■ INSTRUCTIONS FOR THE TASK: The full listing is to be written out again, unchanged.

■ MATERIAL PROVIDED:

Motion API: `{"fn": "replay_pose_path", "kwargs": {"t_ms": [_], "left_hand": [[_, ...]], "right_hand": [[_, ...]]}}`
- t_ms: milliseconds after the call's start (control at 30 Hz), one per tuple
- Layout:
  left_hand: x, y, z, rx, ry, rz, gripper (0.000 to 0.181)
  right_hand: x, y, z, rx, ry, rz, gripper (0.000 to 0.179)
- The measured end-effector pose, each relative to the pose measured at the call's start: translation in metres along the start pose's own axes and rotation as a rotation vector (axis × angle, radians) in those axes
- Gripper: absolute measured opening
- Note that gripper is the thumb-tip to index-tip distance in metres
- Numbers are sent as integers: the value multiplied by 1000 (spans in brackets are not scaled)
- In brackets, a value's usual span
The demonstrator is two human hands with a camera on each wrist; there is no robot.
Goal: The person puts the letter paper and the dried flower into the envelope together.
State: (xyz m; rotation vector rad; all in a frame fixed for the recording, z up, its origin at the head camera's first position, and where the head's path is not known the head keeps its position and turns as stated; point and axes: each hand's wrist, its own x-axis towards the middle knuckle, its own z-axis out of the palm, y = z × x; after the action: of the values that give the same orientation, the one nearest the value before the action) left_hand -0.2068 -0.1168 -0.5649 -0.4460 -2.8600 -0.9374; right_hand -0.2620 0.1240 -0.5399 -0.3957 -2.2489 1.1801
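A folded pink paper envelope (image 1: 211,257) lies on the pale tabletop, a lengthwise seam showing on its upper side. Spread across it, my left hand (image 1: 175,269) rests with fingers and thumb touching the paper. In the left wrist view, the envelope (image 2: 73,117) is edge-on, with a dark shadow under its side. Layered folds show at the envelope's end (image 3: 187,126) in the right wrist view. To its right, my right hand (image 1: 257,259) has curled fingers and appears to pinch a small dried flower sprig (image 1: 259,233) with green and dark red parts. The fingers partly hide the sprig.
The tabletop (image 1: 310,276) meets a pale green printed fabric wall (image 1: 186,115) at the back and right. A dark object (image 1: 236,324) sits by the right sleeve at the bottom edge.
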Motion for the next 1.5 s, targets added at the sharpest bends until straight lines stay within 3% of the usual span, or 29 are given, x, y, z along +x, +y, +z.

■ RESULT FOR THIS TASK:
Motion API: `{"fn": "replay_pose_path", "kwargs": {"t_ms": [_], "left_hand": [[_, ...]], "right_hand": [[_, ...]]}}`
- t_ms: milliseconds after the call's start (control at 30 Hz), one per tuple
- Layout:
  left_hand: x, y, z, rx, ry, rz, gripper (0.000 to 0.181)
  right_hand: x, y, z, rx, ry, rz, gripper (0.000 to 0.179)
- The measured end-effector pose, each relative to the pose measured at the call's start: translation in metres along the start pose's own axes and rotation as a rotation vector (axis × angle, radians) in those axes
- Gripper: absolute measured opening
- Note that gripper is the thumb-tip to index-tip distance in metres
- Numbers are sent as integers: the value multiplied by 1000 (spans in brackets are not scaled)
- In brackets, a value's usual span
The demonstrator is two human hands with a camera on each wrist; there is no robot.
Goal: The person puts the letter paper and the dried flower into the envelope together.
State: (xyz m; rotation vector rad; all in a frame fixed for the recording, z up, its origin at the head camera's first position, and where the head's path is not known the head keeps its position and turns as stated; point and axes: each hand's wrist, its own x-axis towards the middle knuckle, its own z-axis out of the palm, y = z × x; after the action: of the values that give the same orientation, the one nearest the value before the action) left_hand -0.2068 -0.1168 -0.5649 -0.4460 -2.8600 -0.9374; right_hand -0.2620 0.1240 -0.5399 -0.3957 -2.2489 1.1801
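A folded pink paper envelope (image 1: 211,257) lies on the pale tabletop, a lengthwise seam showing on its upper side. Spread across it, my left hand (image 1: 175,269) rests with fingers and thumb touching the paper. In the left wrist view, the envelope (image 2: 73,117) is edge-on, with a dark shadow under its side. Layered folds show at the envelope's end (image 3: 187,126) in the right wrist view. To its right, my right hand (image 1: 257,259) has curled fingers and appears to pinch a small dried flower sprig (image 1: 259,233) with green and dark red parts. The fingers partly hide the sprig.
The tabletop (image 1: 310,276) meets a pale green printed fabric wall (image 1: 186,115) at the back and right. A dark object (image 1: 236,324) sits by the right sleeve at the bottom edge.
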Motion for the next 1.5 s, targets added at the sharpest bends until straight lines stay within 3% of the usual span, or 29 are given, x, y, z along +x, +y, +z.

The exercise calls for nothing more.